2rebecca · 04/01/2018 15:01

But she maybe didn't want to show her round any time and why should she? It's not a show house it's her home. She should have just said "no I prefer to keep the bedroom area private", but most normal people would just accept one "no" and leave it.

bubblesdrew · 04/01/2018 15:06

A 'No" without any kind of further explanation is always going to be rude.

Christ, some mumsnetters are very sensitive.

OP posts:
mrsharrison · 04/01/2018 15:32

Not over sensitive at all.
As a host you shouldn't let your manners sink to the level of your rude guest.
Guest wasn't rude asking for a tour the first time but maybe she was drunk and didn't take op seriously.
Inviting a stranger to an intimate gathering on nye is just odd. Keep it to a quick coffee so you can discover if you like this person.

LazyDailyMailJournos · 04/01/2018 15:45

A 'No" without any kind of further explanation is always going to be rude.

And yet this is Mumsnet, home of the "No, is a complete sentence"...

TatianaLarina · 04/01/2018 15:48

Christ, some mumsnetters are very sensitive

Says the woman who threw someone out of her house simply for looking upstairs.

I wouldn’t throw someone out unless they were actually stealing the silver. Xmas Wink

ProperLavs · 04/01/2018 15:54

I would rather say that some MN are very insensitive and have little idea about basic social etiquette.

If you think a blunt 'no' is polite enough and would quite happily speak to other people in that way then I suspect you are also the kind of people who are baffled when friendships seem to peter out.

I know someone like this. She has no notion of how rude she is. She thinks saying things like 'no' to a perfectly reasonable request is fine. She also thinks others are over sensitive. She also has general human relationships problem.
It's just rude. If you think it isn't rude then you too are probably rude and have poor emotional intelligence.

ProperLavs · 04/01/2018 15:58

and OP you are also the kind of person who happily chucks someone out of your house for not very much, that's also rude.
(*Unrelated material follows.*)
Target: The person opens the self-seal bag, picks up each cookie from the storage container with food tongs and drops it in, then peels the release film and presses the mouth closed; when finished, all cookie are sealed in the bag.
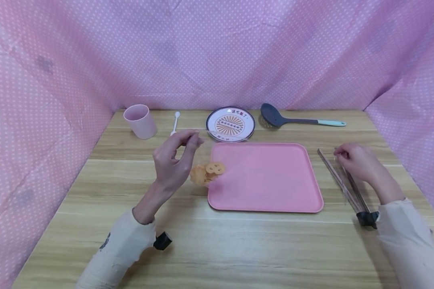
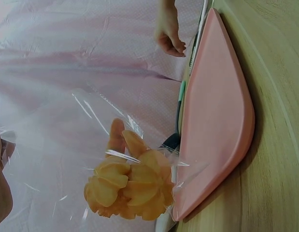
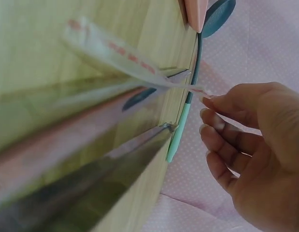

I think you have a poor grasp of quite basic social interaction. Perhaps this is something you could work on, it would make your life easier.
Although I'm sure you don't give a shit, which is fine, but your friendships will be limited, but maybe you don't give a shit about that either. Each to their own.

How's the moat coming along btw? Wink

mrsharrison · 04/01/2018 15:59

Properlavs I totally agree with you.
The best lessons in etiquette come from our parents. Mine were very social and treated guests like minor royalty.

My dad would have torn me off a strip if I'd made a guest feel embarrassed.

The only time i threw someone out was a male friend who was drunk and in my face, intimidating.

Hissy · 04/01/2018 16:02

A 'No" without any kind of further explanation is always going to be rude.

Christ, some mumsnetters are very sensitive.

yup, those who's kids melt in the rain, the ones who never hear the word no, and feel that it doesn't apply to them.

No is just no. it really isn't exclusively rude, and certainly not in the way the OP said she used it.

1st time - getting something out of the oven - a laugh and the word no
2nd time - in mid conversation with other guests/family - a simple no
3rd time - a no and backed up with 'There will be no tour' from her H

EVEN THEN Wander Woman® felt entitled to go upstairs anyway

ProperLavs · 04/01/2018 16:06

I disagree Hissy, it's rude, being offended by it isn't precious.
But then the world is made up of people who have different life experiences , those who are generally more abrasive and have no idea or indeed care about how they affect other people.

I would certainly rather err on the sensitive side than the crass and hurtful one.

ProperLavs · 04/01/2018 16:07

and it's not about the message of the the word NO it's how it is said. That is the difference. It's not that hard to understand.

mrsharrison · 04/01/2018 16:11

Guest makes mundane request.
Host laughs at guest and says no.
In my world that is just rude and none of my friends would do that. That's why they're my friends.